Show each line in the listing below that contains the word "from".

===

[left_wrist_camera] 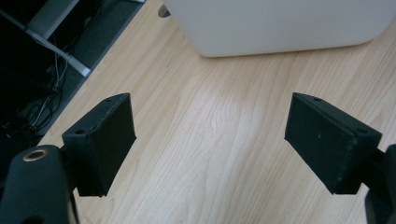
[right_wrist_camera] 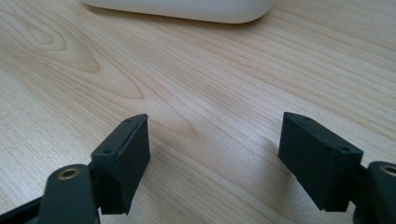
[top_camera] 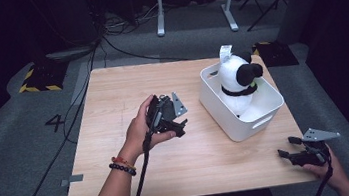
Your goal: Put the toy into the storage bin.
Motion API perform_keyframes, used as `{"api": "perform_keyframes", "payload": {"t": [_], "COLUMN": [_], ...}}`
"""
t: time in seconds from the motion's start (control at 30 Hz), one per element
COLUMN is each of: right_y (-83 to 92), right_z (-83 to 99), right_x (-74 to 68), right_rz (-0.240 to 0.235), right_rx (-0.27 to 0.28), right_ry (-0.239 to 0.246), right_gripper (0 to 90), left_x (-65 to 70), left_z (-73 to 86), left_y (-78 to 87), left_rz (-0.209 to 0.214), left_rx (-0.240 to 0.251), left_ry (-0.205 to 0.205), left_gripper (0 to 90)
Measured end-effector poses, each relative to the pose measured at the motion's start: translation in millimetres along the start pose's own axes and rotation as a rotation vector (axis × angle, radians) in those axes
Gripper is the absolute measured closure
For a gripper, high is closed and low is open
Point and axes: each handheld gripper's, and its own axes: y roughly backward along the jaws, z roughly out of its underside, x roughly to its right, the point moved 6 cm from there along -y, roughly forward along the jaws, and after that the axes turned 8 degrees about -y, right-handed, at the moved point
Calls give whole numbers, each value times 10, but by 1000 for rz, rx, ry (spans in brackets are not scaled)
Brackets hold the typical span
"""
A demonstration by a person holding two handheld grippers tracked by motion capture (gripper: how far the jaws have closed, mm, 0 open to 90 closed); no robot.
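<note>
Right gripper (top_camera: pixel 289 147) low at 5 o'clock on surface (top_camera: pixel 126 89), fingers (right_wrist_camera: pixel 123 163) spread, nothing between. Left gripper (top_camera: pixel 182 126) mid-surface, just off bin (top_camera: pixel 212 104) at its 9 o'clock, fingers (left_wrist_camera: pixel 105 140) also spread and empty. Plush (top_camera: pixel 237 81) upright inside bin, at 2 o'clock. Looks placed; likely only pulling clear left.

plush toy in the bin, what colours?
White plush toy with black ears and a black neck band, sitting in the white bin; clearest in the high view.
</note>
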Motion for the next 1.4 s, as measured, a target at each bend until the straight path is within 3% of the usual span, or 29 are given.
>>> {"api": "perform_keyframes", "payload": {"t": [0.03,0.4,0.47,0.57,0.6,0.73,1.0,1.17,1.3,1.37,1.4], "right_y": [0,0,0,0,0,0,0,1,1,1,0], "right_z": [0,0,0,0,0,0,0,1,1,1,1], "right_x": [1,0,0,0,0,0,0,2,2,2,2], "right_rz": [0,0,0,0,0,0,0,-1,0,0,1], "right_rx": [0,0,0,0,0,0,0,-2,-1,-1,-1], "right_ry": [1,1,1,1,1,1,3,6,7,7,5], "right_gripper": [249,249,249,249,249,249,248,247,247,247,247], "left_x": [18,28,53,61,76,97,150,185,191,205,194], "left_z": [14,204,240,293,306,360,497,603,692,738,762], "left_y": [3,38,38,42,37,57,84,110,120,123,130], "left_rz": [14,-5,-1,1,4,-1,-11,-8,-13,-17,-18], "left_rx": [-2,-34,-41,-62,-57,-64,-88,-109,-120,-124,-134], "left_ry": [7,-9,6,-16,1,2,-21,-2,-12,11,-2], "left_gripper": [160,160,160,160,160,160,160,160,160,160,160]}}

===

● Task solution:
t: time in seconds from the motion's start (control at 30 Hz), one per element
Point and axes: each handheld gripper's, and its own axes: y roughly backward along the jaws, z roughly out of its underside, x roughly to its right, the point moved 6 cm from there along -y, roughly forward along the jaws, and after that the axes turned 8 degrees about -y, right-handed, at the moved point

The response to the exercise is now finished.